BEGIN INFORMATION SHOWN

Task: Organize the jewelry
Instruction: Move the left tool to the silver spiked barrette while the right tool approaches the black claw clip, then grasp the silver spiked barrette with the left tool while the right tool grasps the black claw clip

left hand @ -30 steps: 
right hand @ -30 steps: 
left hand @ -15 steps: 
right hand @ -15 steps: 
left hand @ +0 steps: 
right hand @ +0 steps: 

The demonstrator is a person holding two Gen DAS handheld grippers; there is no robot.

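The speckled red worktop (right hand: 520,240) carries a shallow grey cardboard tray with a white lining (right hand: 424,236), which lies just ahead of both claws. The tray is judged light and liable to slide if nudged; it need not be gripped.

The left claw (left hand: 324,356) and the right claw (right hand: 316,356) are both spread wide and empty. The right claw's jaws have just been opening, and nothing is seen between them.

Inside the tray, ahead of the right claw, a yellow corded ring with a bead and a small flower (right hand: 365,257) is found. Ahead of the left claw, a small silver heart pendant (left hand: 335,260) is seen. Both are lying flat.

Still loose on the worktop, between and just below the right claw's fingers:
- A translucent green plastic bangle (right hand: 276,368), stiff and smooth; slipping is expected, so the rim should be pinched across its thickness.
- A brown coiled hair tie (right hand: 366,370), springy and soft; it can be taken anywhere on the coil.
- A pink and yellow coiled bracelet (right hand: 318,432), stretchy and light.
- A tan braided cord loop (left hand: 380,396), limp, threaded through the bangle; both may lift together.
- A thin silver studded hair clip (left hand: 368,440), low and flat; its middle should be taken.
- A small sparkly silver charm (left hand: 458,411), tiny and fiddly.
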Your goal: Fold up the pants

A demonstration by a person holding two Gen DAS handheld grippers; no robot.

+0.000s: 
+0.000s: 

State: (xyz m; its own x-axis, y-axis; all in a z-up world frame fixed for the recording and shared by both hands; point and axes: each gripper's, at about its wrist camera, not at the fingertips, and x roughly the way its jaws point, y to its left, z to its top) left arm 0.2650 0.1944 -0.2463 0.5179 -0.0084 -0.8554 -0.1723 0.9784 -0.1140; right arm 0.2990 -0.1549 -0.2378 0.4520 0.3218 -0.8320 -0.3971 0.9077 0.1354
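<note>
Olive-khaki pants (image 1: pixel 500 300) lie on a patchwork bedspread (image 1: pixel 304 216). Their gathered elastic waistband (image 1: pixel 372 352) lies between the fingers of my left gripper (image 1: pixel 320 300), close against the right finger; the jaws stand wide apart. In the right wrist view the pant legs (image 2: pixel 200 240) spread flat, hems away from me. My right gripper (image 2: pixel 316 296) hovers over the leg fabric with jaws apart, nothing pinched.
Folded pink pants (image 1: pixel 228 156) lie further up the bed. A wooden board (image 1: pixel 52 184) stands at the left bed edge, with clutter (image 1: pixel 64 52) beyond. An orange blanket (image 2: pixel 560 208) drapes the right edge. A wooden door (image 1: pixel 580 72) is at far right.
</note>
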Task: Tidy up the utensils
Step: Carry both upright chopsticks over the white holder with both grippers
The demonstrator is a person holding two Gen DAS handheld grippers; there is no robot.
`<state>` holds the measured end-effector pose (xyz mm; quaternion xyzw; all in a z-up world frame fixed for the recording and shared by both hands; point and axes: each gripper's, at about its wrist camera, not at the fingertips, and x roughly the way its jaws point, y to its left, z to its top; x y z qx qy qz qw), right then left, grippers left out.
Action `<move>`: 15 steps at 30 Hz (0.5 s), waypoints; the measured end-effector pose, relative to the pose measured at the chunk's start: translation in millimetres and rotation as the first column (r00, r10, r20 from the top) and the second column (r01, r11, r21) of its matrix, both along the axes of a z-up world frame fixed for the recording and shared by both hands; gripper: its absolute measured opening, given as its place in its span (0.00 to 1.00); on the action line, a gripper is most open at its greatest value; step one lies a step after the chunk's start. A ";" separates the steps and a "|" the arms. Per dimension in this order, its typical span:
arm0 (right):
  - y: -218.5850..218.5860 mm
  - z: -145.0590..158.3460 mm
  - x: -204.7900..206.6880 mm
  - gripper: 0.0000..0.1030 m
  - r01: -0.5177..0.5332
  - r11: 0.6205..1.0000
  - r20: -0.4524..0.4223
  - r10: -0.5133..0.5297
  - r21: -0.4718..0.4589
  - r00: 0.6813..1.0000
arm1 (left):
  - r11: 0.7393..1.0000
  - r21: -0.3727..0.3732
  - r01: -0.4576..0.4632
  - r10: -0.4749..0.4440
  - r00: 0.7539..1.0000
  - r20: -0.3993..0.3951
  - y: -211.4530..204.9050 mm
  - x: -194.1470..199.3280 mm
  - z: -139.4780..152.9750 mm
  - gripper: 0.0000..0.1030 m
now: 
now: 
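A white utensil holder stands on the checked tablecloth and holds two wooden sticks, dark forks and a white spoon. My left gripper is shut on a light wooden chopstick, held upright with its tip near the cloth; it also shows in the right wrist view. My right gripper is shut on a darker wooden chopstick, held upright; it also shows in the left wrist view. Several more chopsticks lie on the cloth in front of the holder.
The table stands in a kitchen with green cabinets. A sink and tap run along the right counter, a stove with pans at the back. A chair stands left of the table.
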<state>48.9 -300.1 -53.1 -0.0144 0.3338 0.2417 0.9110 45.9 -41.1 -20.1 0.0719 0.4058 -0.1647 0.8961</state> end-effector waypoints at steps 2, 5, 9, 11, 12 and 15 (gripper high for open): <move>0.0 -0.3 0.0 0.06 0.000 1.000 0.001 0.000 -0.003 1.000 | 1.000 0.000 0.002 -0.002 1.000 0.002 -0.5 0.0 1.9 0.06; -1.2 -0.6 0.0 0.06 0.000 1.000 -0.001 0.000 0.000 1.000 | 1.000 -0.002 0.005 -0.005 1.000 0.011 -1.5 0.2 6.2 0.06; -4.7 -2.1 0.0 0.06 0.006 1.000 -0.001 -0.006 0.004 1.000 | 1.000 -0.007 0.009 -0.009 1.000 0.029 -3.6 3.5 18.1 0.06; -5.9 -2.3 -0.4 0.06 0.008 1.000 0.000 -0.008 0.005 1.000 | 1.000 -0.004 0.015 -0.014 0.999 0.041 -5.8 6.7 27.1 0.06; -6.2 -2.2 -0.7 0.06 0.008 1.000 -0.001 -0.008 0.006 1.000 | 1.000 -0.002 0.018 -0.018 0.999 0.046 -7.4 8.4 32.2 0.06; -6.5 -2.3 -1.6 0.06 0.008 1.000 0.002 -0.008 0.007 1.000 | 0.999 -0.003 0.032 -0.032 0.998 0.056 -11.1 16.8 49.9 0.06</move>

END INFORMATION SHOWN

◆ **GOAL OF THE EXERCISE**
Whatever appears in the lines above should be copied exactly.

◆ **TASK SOLUTION**
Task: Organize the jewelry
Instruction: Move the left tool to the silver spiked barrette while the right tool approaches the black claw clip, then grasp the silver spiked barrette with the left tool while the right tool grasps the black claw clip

left hand @ -30 steps: 
right hand @ -30 steps: 
left hand @ -15 steps: 
right hand @ -15 steps: 
left hand @ +0 steps: 
right hand @ +0 steps: 

The demonstrator is a person holding two Gen DAS handheld grippers; there is no robot.

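The speckled red worktop (right hand: 520,240) carries a shallow grey cardboard tray with a white lining (right hand: 424,236), which lies just ahead of both claws. The tray is judged light and liable to slide if nudged; it need not be gripped.

The left claw (left hand: 324,356) and the right claw (right hand: 316,356) are both spread wide and empty. The right claw's jaws have just been opening, and nothing is seen between them.

Inside the tray, ahead of the right claw, a yellow corded ring with a bead and a small flower (right hand: 365,257) is found. Ahead of the left claw, a small silver heart pendant (left hand: 335,260) is seen. Both are lying flat.

Still loose on the worktop, between and just below the right claw's fingers:
- A translucent green plastic bangle (right hand: 276,368), stiff and smooth; slipping is expected, so the rim should be pinched across its thickness.
- A brown coiled hair tie (right hand: 366,370), springy and soft; it can be taken anywhere on the coil.
- A pink and yellow coiled bracelet (right hand: 318,432), stretchy and light.
- A tan braided cord loop (left hand: 380,396), limp, threaded through the bangle; both may lift together.
- A thin silver studded hair clip (left hand: 368,440), low and flat; its middle should be taken.
- A small sparkly silver charm (left hand: 458,411), tiny and fiddly.
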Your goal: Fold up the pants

A demonstration by a person holding two Gen DAS handheld grippers; no robot.

+0.000s: 
+0.000s: 

State: (xyz m; its own x-axis, y-axis; all in a z-up world frame fixed for the recording and shared by both hands; point and axes: each gripper's, at about its wrist camera, not at the fingertips, and x roughly the way its jaws point, y to its left, z to its top) left arm 0.2650 0.1944 -0.2463 0.5179 -0.0084 -0.8554 -0.1723 0.9784 -0.1140; right arm 0.2990 -0.1549 -0.2378 0.4520 0.3218 -0.8320 -0.3971 0.9077 0.1354
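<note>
Olive-khaki pants (image 1: pixel 500 300) lie on a patchwork bedspread (image 1: pixel 304 216). Their gathered elastic waistband (image 1: pixel 372 352) lies between the fingers of my left gripper (image 1: pixel 320 300), close against the right finger; the jaws stand wide apart. In the right wrist view the pant legs (image 2: pixel 200 240) spread flat, hems away from me. My right gripper (image 2: pixel 316 296) hovers over the leg fabric with jaws apart, nothing pinched.
Folded pink pants (image 1: pixel 228 156) lie further up the bed. A wooden board (image 1: pixel 52 184) stands at the left bed edge, with clutter (image 1: pixel 64 52) beyond. An orange blanket (image 2: pixel 560 208) drapes the right edge. A wooden door (image 1: pixel 580 72) is at far right.
</note>
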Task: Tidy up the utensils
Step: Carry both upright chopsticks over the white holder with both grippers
The demonstrator is a person holding two Gen DAS handheld grippers; there is no robot.
`<state>` holds the measured end-effector pose (xyz mm; quaternion xyzw; all in a z-up world frame fixed for the recording and shared by both hands; point and axes: each gripper's, at about its wrist camera, not at the fingertips, and x roughly the way its jaws point, y to its left, z to its top; x y z qx qy qz qw), right then left, grippers left out.
Action `<move>`: 15 steps at 30 Hz (0.5 s), waypoints; the measured end-effector pose, relative to the pose measured at the chunk's start: translation in millimetres and rotation as the first column (r00, r10, r20 from the top) and the second column (r01, r11, r21) of its matrix, both along the axes of a z-up world frame fixed for the recording and shared by both hands; gripper: its absolute measured opening, given as its place in its span (0.00 to 1.00); on the action line, a gripper is most open at its greatest value; step one lies a step after the chunk's start. A ";" separates the steps and a "|" the arms. Per dimension in this order, its typical span:
arm0 (right):
  - y: -218.5850..218.5860 mm
  - z: -145.0590..158.3460 mm
  - x: -204.7900..206.6880 mm
  - gripper: 0.0000..0.1030 m
  - r01: -0.5177..0.5332
  - r11: 0.6205..1.0000
  - r20: -0.4524..0.4223
  - r10: -0.5133..0.5297
  - r21: -0.4718..0.4589
  - r00: 0.6813..1.0000
arm1 (left):
  - r11: 0.7393..1.0000
  - r21: -0.3727..0.3732
  - r01: -0.4576..0.4632
  - r10: -0.4749..0.4440
  - r00: 0.7539..1.0000
  - r20: -0.3993..0.3951
  - y: -211.4530..204.9050 mm
  - x: -194.1470..199.3280 mm
  - z: -139.4780..152.9750 mm
  - gripper: 0.0000..0.1030 m
now: 
now: 
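A white utensil holder stands on the checked tablecloth and holds two wooden sticks, dark forks and a white spoon. My left gripper is shut on a light wooden chopstick, held upright with its tip near the cloth; it also shows in the right wrist view. My right gripper is shut on a darker wooden chopstick, held upright; it also shows in the left wrist view. Several more chopsticks lie on the cloth in front of the holder.
The table stands in a kitchen with green cabinets. A sink and tap run along the right counter, a stove with pans at the back. A chair stands left of the table.
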<state>48.9 -300.1 -53.1 -0.0144 0.3338 0.2417 0.9110 45.9 -41.1 -20.1 0.0719 0.4058 -0.1647 0.8961</state> end-effector waypoints at steps 2, 5, 9, 11, 12 and 15 (gripper high for open): <move>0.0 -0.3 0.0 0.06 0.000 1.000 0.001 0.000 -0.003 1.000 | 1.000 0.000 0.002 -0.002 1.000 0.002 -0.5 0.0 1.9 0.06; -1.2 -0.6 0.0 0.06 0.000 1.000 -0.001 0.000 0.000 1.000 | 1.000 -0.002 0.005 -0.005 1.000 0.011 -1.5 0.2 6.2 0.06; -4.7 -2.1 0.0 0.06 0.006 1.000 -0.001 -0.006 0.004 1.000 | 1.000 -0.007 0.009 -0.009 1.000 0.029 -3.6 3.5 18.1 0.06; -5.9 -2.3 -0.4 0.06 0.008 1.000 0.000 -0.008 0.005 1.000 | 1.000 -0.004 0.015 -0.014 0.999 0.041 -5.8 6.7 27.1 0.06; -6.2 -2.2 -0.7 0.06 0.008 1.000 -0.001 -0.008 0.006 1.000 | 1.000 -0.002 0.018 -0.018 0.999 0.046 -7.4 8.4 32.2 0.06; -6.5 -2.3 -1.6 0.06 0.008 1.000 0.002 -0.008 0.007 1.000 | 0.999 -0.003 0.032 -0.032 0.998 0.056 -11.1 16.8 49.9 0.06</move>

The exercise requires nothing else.